» Exercise directions:
Every line containing the word "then" must be pulled from the records.

» Saved data entries:

════

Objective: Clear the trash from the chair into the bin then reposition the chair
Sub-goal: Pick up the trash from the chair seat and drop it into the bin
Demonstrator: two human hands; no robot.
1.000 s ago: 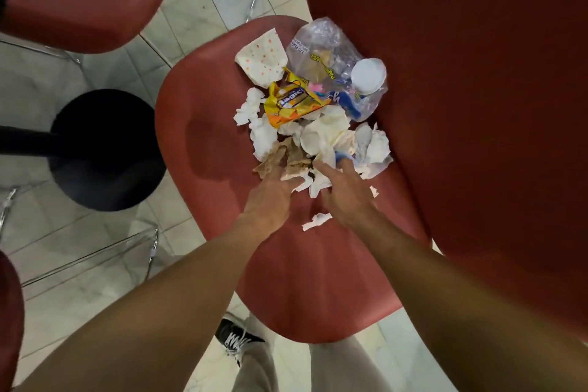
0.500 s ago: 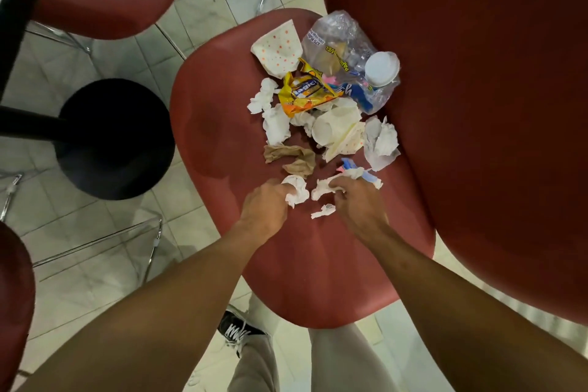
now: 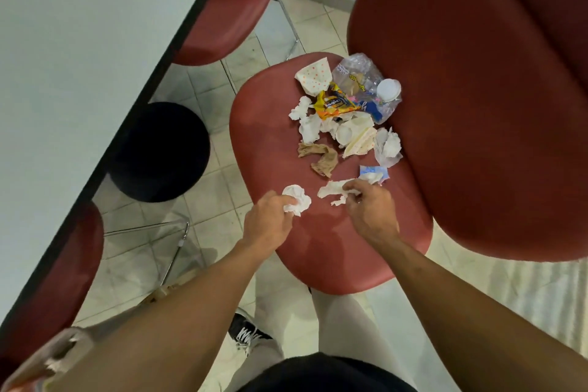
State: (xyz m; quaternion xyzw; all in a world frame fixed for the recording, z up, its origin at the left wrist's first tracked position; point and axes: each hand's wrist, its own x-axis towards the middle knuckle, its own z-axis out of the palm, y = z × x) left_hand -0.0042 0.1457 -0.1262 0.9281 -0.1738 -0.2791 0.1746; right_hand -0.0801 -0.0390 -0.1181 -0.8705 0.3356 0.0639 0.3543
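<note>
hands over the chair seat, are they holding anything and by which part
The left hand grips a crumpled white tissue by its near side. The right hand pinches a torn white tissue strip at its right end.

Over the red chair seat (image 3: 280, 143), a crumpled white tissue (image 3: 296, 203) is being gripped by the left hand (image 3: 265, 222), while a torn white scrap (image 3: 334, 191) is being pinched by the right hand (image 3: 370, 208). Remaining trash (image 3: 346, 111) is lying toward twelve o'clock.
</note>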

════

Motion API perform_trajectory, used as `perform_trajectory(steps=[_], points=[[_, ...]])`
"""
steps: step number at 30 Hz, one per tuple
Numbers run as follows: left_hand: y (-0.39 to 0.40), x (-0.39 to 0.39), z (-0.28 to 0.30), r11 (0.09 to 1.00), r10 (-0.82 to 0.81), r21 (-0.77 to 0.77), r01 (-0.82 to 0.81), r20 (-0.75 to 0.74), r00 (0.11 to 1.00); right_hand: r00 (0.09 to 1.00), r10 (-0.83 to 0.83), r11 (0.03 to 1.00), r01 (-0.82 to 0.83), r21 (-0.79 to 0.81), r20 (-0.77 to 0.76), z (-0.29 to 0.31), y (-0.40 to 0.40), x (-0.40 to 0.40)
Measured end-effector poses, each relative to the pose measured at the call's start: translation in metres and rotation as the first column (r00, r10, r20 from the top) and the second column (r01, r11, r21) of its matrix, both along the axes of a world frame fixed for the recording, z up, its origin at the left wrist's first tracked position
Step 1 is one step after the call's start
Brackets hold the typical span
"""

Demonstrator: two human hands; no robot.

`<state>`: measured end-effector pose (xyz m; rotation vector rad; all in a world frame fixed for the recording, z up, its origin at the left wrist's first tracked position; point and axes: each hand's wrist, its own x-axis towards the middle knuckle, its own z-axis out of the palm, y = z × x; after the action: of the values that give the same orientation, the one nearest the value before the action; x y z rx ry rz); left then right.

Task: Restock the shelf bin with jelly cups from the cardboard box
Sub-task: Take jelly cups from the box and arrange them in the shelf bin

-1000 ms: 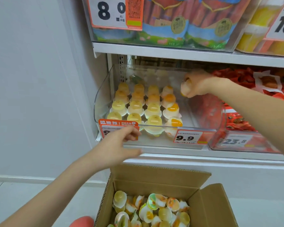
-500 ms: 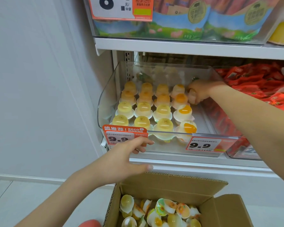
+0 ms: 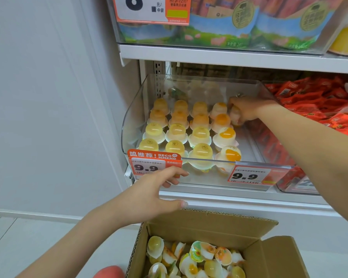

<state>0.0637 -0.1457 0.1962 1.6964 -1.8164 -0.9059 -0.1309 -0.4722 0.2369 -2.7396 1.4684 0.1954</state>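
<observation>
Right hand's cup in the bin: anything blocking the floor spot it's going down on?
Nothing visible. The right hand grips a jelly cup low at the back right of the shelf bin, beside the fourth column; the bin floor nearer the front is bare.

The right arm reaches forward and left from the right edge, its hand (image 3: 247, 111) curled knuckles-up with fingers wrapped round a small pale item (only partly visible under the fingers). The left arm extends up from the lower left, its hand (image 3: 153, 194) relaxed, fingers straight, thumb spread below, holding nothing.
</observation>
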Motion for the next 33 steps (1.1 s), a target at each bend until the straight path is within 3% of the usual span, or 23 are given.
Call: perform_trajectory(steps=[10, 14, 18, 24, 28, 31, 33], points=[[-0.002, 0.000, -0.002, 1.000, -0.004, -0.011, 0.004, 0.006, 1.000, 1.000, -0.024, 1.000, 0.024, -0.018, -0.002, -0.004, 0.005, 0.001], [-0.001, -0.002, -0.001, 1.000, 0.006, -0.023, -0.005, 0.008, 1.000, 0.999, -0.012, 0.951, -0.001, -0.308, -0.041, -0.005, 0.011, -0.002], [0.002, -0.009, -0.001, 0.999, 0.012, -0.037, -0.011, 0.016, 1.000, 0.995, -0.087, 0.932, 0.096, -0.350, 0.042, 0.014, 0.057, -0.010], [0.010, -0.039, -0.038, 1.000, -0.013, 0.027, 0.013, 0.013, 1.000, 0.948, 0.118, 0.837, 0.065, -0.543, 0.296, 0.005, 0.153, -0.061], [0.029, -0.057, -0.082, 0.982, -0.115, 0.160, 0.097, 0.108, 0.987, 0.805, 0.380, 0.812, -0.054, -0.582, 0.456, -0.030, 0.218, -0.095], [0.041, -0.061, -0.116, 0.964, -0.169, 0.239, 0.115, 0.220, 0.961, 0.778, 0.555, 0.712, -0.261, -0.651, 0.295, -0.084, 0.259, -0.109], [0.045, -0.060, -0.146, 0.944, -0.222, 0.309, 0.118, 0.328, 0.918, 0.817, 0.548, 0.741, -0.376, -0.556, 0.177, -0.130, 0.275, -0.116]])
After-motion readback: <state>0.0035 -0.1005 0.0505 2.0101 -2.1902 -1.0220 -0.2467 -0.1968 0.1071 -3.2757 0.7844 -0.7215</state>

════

» Result of the exercise:
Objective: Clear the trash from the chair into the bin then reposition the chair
`<state>`: measured end-effector pose (xyz m; rotation vector rad; all in a world frame fixed for the recording, z up, its origin at the left wrist's first tracked position; point and axes: each hand's wrist, its own x-axis towards the middle knuckle, its own z-axis out of the palm, y = z × x; after the action: of the values that give the same orientation, the one nearest the value before the action; x y z rx ry rz); left then right.

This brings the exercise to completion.